▶ **EXERCISE OBJECTIVE**
Line by line, please look for the word "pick" in the following records, then copy each line you find it in.

****************

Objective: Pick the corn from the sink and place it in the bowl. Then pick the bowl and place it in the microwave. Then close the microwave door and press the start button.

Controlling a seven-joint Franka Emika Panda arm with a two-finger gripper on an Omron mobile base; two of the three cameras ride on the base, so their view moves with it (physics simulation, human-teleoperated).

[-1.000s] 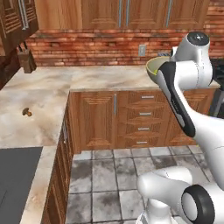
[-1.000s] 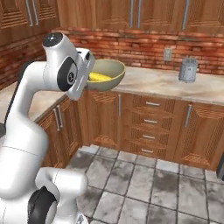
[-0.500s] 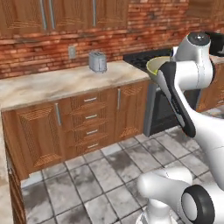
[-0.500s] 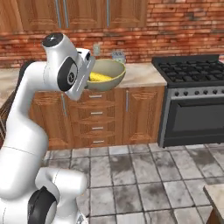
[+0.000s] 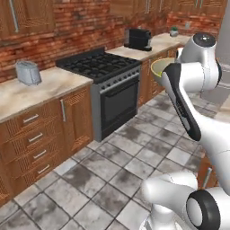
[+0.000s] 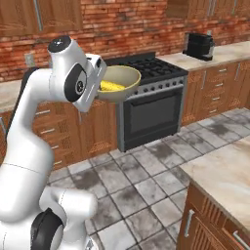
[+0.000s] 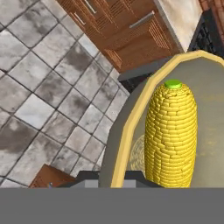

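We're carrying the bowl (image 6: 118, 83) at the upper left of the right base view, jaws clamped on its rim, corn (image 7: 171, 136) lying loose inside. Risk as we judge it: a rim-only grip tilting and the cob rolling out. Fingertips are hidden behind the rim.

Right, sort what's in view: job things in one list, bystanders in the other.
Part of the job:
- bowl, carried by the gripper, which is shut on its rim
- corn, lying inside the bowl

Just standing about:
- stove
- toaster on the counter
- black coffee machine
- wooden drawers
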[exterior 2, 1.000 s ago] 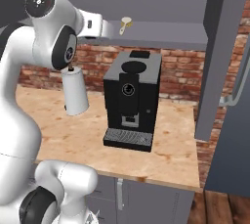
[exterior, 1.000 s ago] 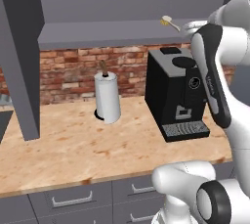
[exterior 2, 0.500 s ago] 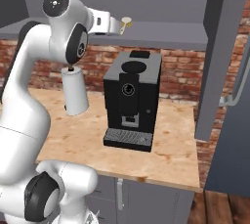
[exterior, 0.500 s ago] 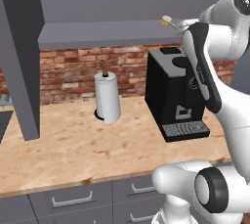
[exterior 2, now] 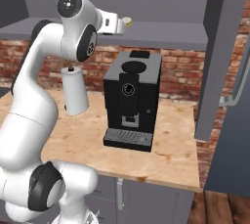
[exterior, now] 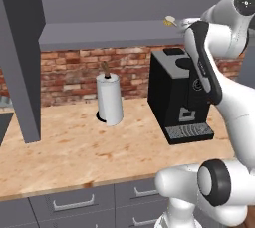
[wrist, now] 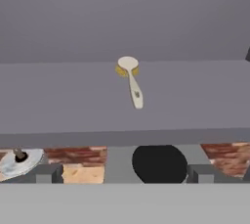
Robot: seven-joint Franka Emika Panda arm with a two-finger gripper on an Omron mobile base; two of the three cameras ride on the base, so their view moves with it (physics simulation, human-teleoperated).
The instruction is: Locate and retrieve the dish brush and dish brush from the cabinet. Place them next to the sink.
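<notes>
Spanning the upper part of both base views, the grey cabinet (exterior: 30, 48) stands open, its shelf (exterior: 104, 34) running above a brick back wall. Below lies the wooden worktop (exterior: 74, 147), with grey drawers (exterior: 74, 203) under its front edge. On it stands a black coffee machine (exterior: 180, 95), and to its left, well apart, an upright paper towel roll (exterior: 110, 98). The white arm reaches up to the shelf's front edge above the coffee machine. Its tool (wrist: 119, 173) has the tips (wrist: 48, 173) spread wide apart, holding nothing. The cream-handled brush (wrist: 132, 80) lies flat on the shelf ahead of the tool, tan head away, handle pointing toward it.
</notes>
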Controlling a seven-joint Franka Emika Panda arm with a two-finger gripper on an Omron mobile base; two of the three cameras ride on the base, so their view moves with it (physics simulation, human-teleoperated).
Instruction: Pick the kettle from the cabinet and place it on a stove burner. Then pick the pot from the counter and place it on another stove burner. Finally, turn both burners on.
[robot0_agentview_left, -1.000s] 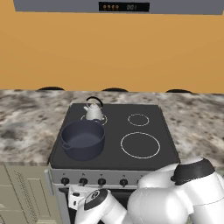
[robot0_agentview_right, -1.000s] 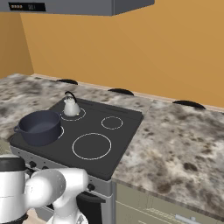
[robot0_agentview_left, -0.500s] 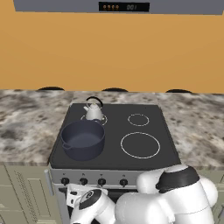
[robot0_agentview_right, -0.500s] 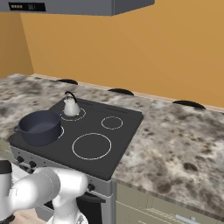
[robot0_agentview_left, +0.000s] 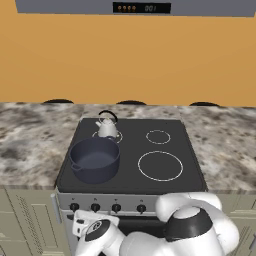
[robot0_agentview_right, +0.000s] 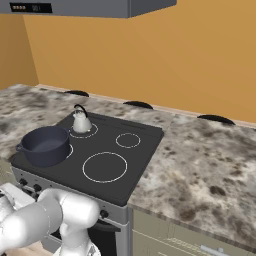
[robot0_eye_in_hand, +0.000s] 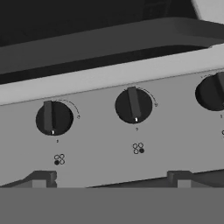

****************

▶ **EXPECTED ANSWER**
Objective: Pick the corn from the sink and place it in the bowl. Then pick the bowl and place it in the microwave. Then close the microwave door and press the start button.
Instruction: Pick the kettle from the cabinet and place it on a stove burner. Then pick the pot from the counter and place it on another stove burner. Finally, turn both burners on.

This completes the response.